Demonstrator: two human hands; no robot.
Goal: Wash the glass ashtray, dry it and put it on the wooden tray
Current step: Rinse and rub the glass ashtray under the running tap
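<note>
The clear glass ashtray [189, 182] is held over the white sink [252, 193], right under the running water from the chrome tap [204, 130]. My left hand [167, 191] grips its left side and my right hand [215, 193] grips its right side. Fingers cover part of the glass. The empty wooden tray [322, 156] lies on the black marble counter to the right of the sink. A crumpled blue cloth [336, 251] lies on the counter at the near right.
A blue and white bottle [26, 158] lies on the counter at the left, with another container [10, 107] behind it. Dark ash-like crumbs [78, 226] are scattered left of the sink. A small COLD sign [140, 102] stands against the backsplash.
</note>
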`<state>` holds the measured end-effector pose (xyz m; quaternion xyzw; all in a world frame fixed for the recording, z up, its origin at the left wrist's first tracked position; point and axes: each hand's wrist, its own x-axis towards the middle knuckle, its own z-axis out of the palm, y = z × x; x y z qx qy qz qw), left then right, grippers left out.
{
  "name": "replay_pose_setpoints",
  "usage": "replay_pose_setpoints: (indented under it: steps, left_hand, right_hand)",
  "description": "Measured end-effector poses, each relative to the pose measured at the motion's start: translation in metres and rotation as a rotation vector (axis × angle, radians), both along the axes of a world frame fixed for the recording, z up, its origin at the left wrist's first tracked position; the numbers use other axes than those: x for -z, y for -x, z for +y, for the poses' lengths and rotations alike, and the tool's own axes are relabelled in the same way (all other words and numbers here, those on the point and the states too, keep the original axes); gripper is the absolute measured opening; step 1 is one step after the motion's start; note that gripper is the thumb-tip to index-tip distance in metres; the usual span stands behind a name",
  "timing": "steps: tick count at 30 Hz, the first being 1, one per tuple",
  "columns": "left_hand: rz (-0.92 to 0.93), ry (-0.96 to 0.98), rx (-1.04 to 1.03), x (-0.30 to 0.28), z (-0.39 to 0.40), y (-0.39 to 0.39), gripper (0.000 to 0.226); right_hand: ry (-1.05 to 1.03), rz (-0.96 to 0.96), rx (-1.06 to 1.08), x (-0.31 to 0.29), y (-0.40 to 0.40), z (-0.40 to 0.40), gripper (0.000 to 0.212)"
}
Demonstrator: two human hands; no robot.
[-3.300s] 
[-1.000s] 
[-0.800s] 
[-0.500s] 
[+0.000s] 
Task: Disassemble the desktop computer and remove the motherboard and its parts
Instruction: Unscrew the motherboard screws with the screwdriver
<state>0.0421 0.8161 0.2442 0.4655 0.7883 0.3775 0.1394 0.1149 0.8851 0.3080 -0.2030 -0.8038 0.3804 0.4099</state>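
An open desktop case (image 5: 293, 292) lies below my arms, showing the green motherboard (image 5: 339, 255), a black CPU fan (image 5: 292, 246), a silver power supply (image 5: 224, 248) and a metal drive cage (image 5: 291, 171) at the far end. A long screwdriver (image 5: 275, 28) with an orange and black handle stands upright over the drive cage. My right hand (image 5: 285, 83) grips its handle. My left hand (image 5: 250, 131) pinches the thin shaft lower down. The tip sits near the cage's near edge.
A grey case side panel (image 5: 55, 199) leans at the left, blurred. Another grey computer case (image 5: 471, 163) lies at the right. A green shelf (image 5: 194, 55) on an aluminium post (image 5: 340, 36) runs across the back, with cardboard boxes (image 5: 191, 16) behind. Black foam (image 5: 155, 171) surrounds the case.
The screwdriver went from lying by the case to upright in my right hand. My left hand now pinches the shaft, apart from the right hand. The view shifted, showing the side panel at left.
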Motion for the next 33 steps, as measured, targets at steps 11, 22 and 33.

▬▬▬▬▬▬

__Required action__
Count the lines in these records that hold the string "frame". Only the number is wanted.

__Answer to this task__
2